本年度は、まず、バングラデシュの皮革工場集積地における工場内廃液のクロム汚染に焦点を当て、皮革工場労働者が曝露されるクロムの99.99%以上が三価クロムであることを把握した。次に、皮革工場労働者が、会話音域(1000 Hz・4000 Hz)における難聴を発症していることを発見した。感音性難聴は、8000 Hz・12000 Hzといった高音域から難聴が始まることを考えると、本難聴は感音難聴である可能性は低いと考えられた。そこで、動物介入実験を用いて三価クロムが難聴を誘発するメカニズムを調べた。本動物実験では、三価クロムが鼓膜に損傷を与えることにより、伝音性難聴が誘発されている可能性を示した。六価クロムほど強くはないものの、三価クロムも腐食作用を持っていることを考慮すると、皮革工場労働者は工場廃液が外耳道を経由して鼓膜に達することで、鼓膜障害が発生した結果として伝音難聴が発症した可能性があることがわかった。
|
現在までの達成度 (区分) |
現在までの達成度 (区分)
1: 当初の計画以上に進展している
理由
本研究は、途上国と先進国の双方向的国際共同研究により、A. 環境汚染の把握→B. 汚染物質の健康影響評価→C. 解決策の提案を推進する研究である。
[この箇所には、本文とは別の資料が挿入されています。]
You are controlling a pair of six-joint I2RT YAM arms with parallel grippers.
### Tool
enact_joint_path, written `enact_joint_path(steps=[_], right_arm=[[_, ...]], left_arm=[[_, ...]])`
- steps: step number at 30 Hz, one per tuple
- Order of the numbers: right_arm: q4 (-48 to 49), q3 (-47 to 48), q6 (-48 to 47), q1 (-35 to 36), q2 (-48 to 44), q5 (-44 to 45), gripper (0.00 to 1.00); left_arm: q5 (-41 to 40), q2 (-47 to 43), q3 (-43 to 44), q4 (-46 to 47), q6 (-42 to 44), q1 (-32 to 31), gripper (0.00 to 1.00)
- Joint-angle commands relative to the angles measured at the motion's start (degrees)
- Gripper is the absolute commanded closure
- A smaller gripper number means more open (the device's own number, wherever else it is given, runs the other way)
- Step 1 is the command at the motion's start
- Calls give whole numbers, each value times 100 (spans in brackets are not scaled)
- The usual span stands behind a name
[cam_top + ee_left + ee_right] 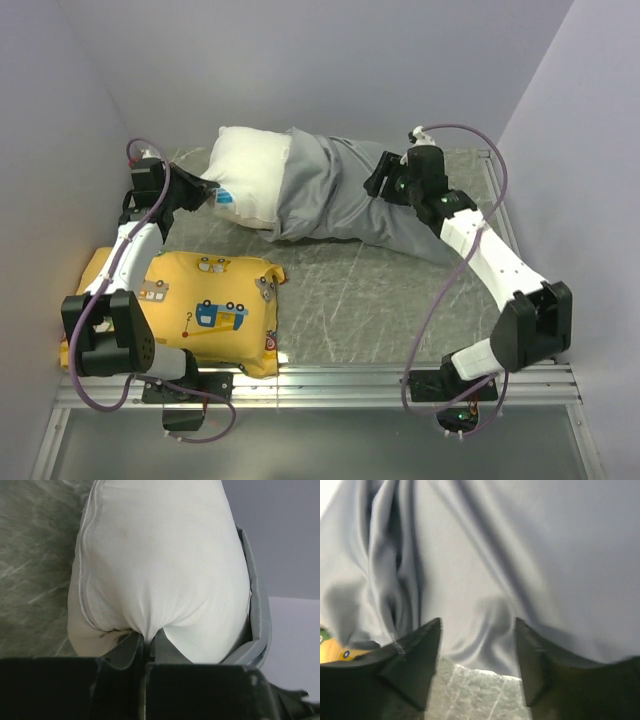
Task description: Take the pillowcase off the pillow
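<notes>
In the top view you see the pillow [248,180] lying at the far side of the table [380,300], its plump white left end bare; the pillowcase [340,205], plain grey and deeply creased, covers only the right part and trails slack towards the right; the left gripper [205,192] sits against the bare end, the right gripper [378,180] over the grey cloth; the yellow cushion [195,300] with vehicle prints lies apart at the near left

In the left wrist view your left gripper [147,647] is pinched tight on a tuck of the pillow [160,565], whose white fabric puckers into the tips; a seam runs up its left side; the pillowcase [257,610] shows as a grey band along the right flank

In the right wrist view your right gripper [477,645] has its fingers spread apart with nothing between them; the pillowcase [510,555] fills the view beyond in smooth, slightly shiny folds, its edge resting on the table [470,690] just past the tips
</notes>
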Motion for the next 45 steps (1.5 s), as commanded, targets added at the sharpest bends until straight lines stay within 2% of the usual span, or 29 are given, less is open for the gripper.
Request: enact_joint_path(steps=[1, 4, 8, 11, 12, 14, 17, 18, 19, 22, 23, 25, 26, 27, 30, 32, 34, 36, 37, 38, 39, 40, 41, 45], right_arm=[[-24, -482, -246, 197, -836, 1134, 28], [91, -1098, -263, 294, -1294, 1424, 24], [4, -1178, -333, 364, -1015, 1566, 24], [74, -1073, -368, 373, -515, 1610, 31], [30, -907, -395, 373, -408, 1610, 38], [21, -792, -482, 364, -267, 1619, 43], [-84, -686, -509, 189, -161, 1776, 74], [-145, -625, -431, 84, -161, 1855, 94], [-259, -616, -387, -265, -179, 1830, 100], [-304, -721, -105, -943, -442, 1628, 100], [-348, -730, -35, -1432, -573, 1619, 100], [-392, -704, 132, -1796, -670, 1575, 100], [-418, -651, 202, -2415, -714, 1505, 100], [-419, -642, 342, -2639, -750, 1356, 100], [-279, -668, 510, -3132, -943, 907, 100], [-234, -598, 467, -3090, -1057, 601, 100], [-208, -537, 335, -2783, -1119, 459, 100], [-251, -484, 73, -2423, -1242, 555, 81], [-225, -527, -16, -1969, -1329, 625, 72], [-216, -571, -95, -1669, -1556, 739, 52], [-225, -650, -253, -1405, -1663, 1027, 45], [-225, -703, -324, -845, -1777, 1091, 40], [-234, -773, -368, -587, -1952, 1187, 33], [-260, -1054, -422, 521, -2244, 1487, 25]], left_arm=[[-406, -290, 262, 266, 260, 41, 99], [-310, -343, 271, 292, 243, 41, 100], [-204, -273, 349, 362, 216, 15, 99], [-178, -211, 542, 301, 225, 15, 100], [-169, -203, 578, 275, 242, 15, 100], [-169, -185, 709, 240, 269, 24, 99], [-169, -115, 920, 134, 330, 33, 100], [-204, -106, 973, 99, 374, 85, 100], [-213, -89, 1026, 12, 383, 137, 100], [15, -45, 1210, -41, 330, 646, 100], [94, -18, 1324, -68, 304, 1100, 100], [419, -44, 1343, 2, 102, 1603, 100], [481, -79, 1317, 19, 58, 2006, 100], [481, -88, 1308, -6, 66, 2167, 100], [332, -150, 1238, -86, 145, 2361, 99], [481, -211, 941, 203, 84, 2248, 100], [289, -203, 895, 178, 198, 1897, 99], [236, -203, 833, 160, 286, 1589, 99], [200, -237, 790, 160, 295, 1527, 99], [131, -273, 702, 186, 295, 1483, 99], [121, -299, 649, 204, 295, 1387, 99], [104, -351, 622, 204, 295, 1360, 100], [43, -361, 605, 187, 321, 1281, 100], [-46, -440, 587, 134, 400, 1131, 100]])
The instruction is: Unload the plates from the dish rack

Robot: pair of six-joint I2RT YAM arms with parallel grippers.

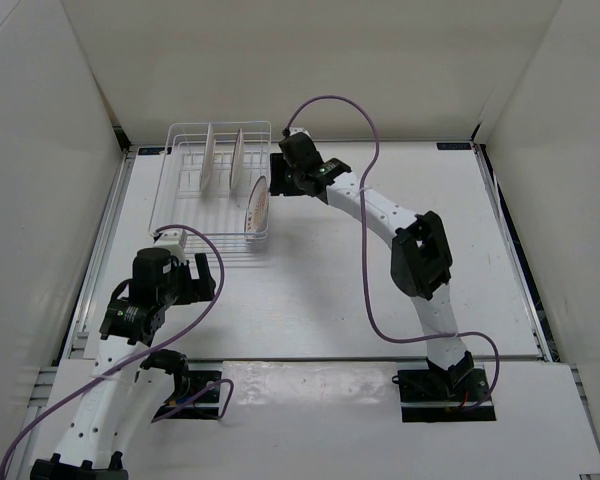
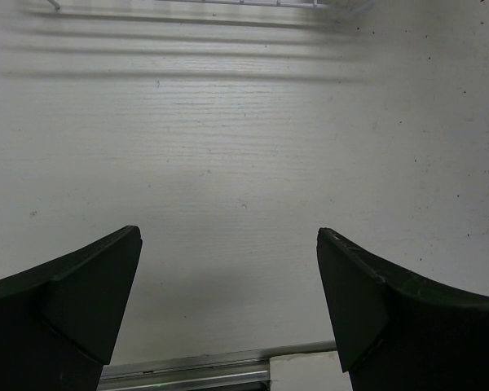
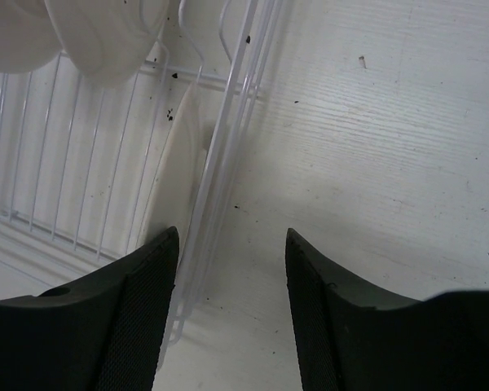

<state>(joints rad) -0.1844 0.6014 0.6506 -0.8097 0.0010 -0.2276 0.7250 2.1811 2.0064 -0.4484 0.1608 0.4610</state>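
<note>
Top external: 3 plates [image 1: 258, 205] in dish rack [image 1: 220, 124]. Wrist views: right claw [image 3: 232, 236] spread by rack; left claw [image 2: 228, 232] spread, empty.

Top view: fixed high up behind the arm bases [image 1: 445, 385], looking down and forward, far enough back to fit the whole table [image 1: 310, 300] with the dish rack [image 1: 180, 190] at far left. Left wrist: low and close over bare table, facing ahead between its own two fingers [image 2: 81, 301], only the rack's near rim [image 2: 244, 3] clipping the top edge. Right wrist: very close, aimed down past its fingers [image 3: 138, 309] at the rack's right-hand wires [image 3: 228, 138] and a plate [image 3: 175, 179]. Shared with the top view: that same rack side and leaning plate [image 1: 257, 205]
</note>
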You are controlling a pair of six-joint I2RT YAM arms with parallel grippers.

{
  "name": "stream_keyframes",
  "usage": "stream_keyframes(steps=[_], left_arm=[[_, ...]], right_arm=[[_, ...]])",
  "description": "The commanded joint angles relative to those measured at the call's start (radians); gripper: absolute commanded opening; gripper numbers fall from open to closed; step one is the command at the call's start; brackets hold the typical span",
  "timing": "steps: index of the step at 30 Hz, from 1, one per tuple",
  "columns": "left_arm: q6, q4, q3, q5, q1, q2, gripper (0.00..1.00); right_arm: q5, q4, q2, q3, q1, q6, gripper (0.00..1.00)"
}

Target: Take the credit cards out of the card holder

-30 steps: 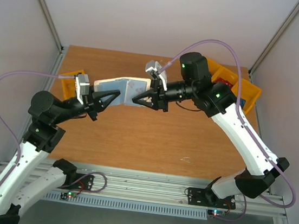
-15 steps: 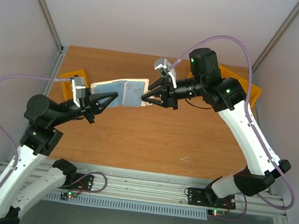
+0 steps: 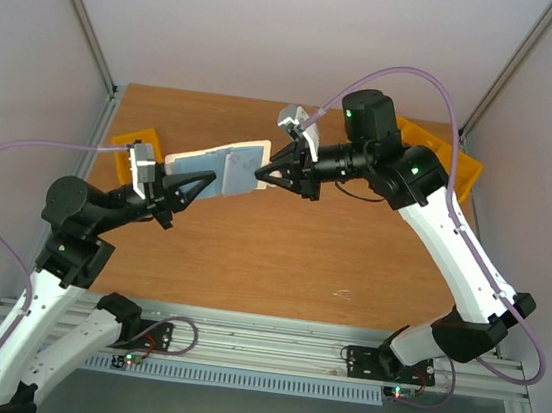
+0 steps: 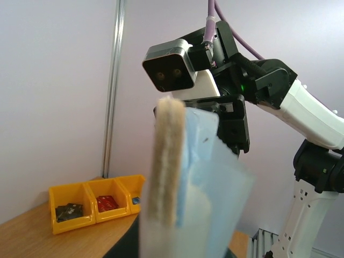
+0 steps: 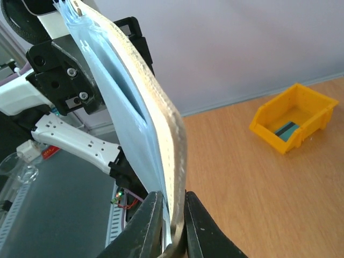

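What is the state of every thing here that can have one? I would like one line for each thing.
card holder: open, lifted in the air, held at both ends.
left gripper: shut on the card holder.
right gripper: shut on the card holder's edge.
credit cards: none visible outside the card holder.
yellow bins: upright, with small items inside.

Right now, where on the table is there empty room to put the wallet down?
The bare wood of the table, middle and near side, between the left arm and right arm, below the lifted card holder. Crowded: the far corners, with the left yellow bin and right yellow bins.
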Motion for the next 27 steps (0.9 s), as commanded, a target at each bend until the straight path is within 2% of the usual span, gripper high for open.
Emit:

2022年度において、A. 環境汚染の把握に関しては、関連する1編の論文を公表した。B. 汚染物質の健康影響評価に関しては、関連する2編の論文を公表した。解決策の提案に関しては、関連する2編の論文を公表した。以上のように、2022年度には、本研究課題に関連する数編の論文を公表できているので、当初の計画以上に進展していると判断した。
|
今後の研究の推進方策 |
2023年度以降は、以下に示す国際共同研究を推進する。 A. 環境汚染の把握:バングラデシュにおいて、70%程度の皮革工場が残る旧皮革工場集積地域と皮革工場が移転した新しい皮革工場集積地域において皮革工場内外の環境検体を採取し、化学物質を測定するフィールドワーク研究を推進し、環境汚染の推移と現状を把握する。特に、2023年度以降は、皮革工場集積地域の環境検体における元素の酸化に着目して検討を進める。 B. 汚染物質の健康影響評価:バングラデシュの皮革工場労働者に対するアンケート調査、臨床検査、生化学検査等の無料健康診断を実施する。さらに、バングラデシュの事務労働者に対して、同様の無料健康診断を実施する(対照)。次に、ヒト検体に含まれる化学物質の濃度を測定する。最後に、上記の情報を合わせて、皮革工場に起因する化学物質の健康影響をヒトに対する横断的疫学研究で解明する。特に、2023年度以降は、皮革工場に起因する化学物質に関する健康影響を詳細に探索する。また、ヒトで得られた化学物質の健康影響に関する成果を、必要に応じて動物(マウス)や培養細胞を用いた介入研究で実験的に確認する。 C. 解決策の提案:まず、研究代表者等が発明したオリジナルの浄化材を基盤技術として用い、除去すべき単体の化学物質を含む人工的水溶液に対する浄化材の吸着効果をラングミュア吸着等温式等を用いて化学的に証明する。オリジナルの浄化材を用いた吸着がうまくいかなかった場合には、新しい浄化材の開発に挑戦する。さらに、バングラデシュにおいて採取された皮革工場内外の廃液(環境検体)を用い、本研究において開発された浄化材を用いて、実際に有害化学物質を除去できることを証明する。以上により、皮革工場に起因する環境汚染と健康障害に関する問題の解決に挑戦する。